Task statement:
With the first line below as the start and the line containing "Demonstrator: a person" as the end, copy every line between them exactly, ends included.

Dataset excerpt:

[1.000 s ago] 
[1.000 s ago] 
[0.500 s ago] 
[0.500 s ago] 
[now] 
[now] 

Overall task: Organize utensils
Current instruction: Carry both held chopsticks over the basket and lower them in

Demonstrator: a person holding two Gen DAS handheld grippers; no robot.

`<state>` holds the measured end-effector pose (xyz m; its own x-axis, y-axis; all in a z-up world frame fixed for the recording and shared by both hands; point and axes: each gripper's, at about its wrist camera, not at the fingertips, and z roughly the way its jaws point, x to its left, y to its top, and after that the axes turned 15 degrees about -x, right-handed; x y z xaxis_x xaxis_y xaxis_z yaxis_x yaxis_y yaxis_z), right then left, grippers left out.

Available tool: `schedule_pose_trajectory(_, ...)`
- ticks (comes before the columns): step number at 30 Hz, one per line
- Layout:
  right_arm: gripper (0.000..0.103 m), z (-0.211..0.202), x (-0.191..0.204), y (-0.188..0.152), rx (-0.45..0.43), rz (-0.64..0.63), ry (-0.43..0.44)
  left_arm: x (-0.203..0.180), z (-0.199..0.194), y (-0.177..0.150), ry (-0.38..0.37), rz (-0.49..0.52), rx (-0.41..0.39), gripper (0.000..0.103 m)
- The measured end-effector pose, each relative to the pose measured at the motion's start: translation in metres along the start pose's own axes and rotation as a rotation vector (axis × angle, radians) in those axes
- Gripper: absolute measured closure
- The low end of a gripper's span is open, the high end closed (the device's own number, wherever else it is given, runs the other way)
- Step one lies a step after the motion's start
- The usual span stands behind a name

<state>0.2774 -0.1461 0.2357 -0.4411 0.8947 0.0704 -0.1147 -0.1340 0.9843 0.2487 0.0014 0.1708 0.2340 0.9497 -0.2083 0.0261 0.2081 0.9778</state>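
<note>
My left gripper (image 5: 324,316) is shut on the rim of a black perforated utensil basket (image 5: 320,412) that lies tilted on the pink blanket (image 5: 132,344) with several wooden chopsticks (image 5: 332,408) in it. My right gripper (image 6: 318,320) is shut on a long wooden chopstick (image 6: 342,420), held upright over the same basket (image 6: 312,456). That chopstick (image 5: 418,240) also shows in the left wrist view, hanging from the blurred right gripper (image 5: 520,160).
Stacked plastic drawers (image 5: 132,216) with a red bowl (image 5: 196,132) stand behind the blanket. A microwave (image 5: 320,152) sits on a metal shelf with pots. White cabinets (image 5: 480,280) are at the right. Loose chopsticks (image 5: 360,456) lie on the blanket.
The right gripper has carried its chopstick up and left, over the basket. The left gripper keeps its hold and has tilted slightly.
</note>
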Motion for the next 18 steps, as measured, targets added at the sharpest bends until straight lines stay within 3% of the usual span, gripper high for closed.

Answer:
[1.000 s ago] 
[1.000 s ago] 
[0.500 s ago] 
[0.500 s ago] 
[now] 
[now] 

Overall task: Organize utensils
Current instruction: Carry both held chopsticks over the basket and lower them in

Demonstrator: a person holding two Gen DAS handheld grippers; no robot.

The answer given above is complete.